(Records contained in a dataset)
☆ ☆ ☆ ☆ ☆ ☆ ☆

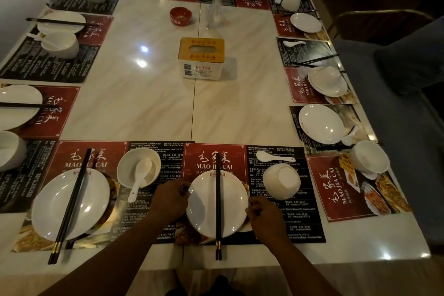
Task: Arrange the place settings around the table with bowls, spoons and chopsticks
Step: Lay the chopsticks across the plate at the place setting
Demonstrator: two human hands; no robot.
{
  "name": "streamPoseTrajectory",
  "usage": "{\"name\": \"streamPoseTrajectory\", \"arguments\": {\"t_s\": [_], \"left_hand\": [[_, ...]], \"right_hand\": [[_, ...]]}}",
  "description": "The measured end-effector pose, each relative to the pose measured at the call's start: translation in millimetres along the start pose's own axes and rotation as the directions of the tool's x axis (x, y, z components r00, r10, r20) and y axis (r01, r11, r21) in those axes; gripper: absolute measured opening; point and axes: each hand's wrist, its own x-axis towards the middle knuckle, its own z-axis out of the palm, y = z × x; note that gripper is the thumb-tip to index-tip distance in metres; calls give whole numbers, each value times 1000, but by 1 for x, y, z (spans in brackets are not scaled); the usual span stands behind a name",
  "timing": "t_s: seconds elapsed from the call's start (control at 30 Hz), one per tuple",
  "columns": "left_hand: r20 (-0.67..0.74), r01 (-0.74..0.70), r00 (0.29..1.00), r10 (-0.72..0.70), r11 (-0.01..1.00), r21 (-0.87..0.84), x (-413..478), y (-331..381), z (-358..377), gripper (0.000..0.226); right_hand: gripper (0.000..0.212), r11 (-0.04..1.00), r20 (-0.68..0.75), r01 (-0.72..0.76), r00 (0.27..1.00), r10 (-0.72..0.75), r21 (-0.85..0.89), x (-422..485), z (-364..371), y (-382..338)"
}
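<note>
A white plate [204, 214] lies on the red and black placemat [283, 223] right in front of me, with black chopsticks [218, 211] laid across its middle. My left hand [169, 202] grips the plate's left rim and my right hand [262, 214] pinches its right rim. Just right of the plate a white bowl [281, 181] sits upside down, and a white spoon [274, 156] lies on the mat behind it. The setting to the left has a plate [57, 206] with chopsticks [69, 206] across it and an upright bowl [138, 167] holding a spoon [139, 179].
A tissue box [201, 59] stands mid-table, with a red ashtray [180, 15] and a clear glass [214, 11] behind it. Plates, bowls, spoons and chopsticks lie along the left, far and right sides. On the right, a plate [322, 124] and a bowl [368, 156] sit near the edge.
</note>
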Motion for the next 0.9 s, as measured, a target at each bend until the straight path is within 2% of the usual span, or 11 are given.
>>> {"name": "streamPoseTrajectory", "arguments": {"t_s": [0.2,0.37,0.47,0.6,0.67,0.73,0.8,0.9], "left_hand": [[2,-51,999,51,998,47,0,-3,-2,14],[7,-55,998,55,996,63,-2,-1,-3,15],[10,-62,998,62,997,56,-1,1,-5,12],[-56,-111,992,114,992,56,1,16,-12,9],[-75,-155,984,160,986,61,3,27,-14,18],[-84,-183,979,186,982,43,4,38,-12,21],[-98,-223,970,223,975,20,5,49,-7,15],[-113,-291,950,290,957,6,6,72,4,19]], "right_hand": [[27,1000,-7,11,1000,-10,12,1,0,3],[20,999,-23,27,999,-26,40,-2,-1,0],[10,999,-97,43,994,-41,20,-6,-9,0],[17,999,-223,41,974,-46,-30,-9,-34,15],[17,999,-320,29,947,-36,-28,-6,-49,24],[26,994,-417,70,904,-97,-79,1,-64,32],[45,983,-443,128,879,-174,-132,12,-76,36],[87,955,-333,193,906,-261,-225,37,-86,36]]}}
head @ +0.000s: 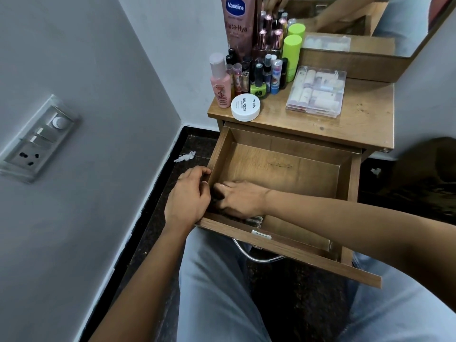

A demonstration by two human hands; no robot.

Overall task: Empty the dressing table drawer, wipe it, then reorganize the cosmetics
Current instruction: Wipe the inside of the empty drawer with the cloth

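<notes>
The wooden drawer (283,154) is pulled out over my lap, its bottom bare. My left hand (188,196) grips the drawer's left wall near the front corner. My right hand (240,198) is inside the front left corner, pressing down on a dark striped cloth (255,220) that shows only at its edge under the palm. The cosmetics stand on the dressing table top (365,119): a pink bottle (220,82), a white nail polish remover tub (245,107), a green nail polish (258,87), a tall Vaseline tube (238,23) and a clear plastic box (317,91).
A mirror (370,18) stands behind the table top. The grey wall on the left carries a switch and socket panel (39,139). White scraps (185,156) lie on the dark floor left of the drawer. A metal handle (256,255) hangs under the drawer front.
</notes>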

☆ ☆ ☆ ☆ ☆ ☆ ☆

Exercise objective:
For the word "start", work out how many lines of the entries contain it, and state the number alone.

Expected answer:
2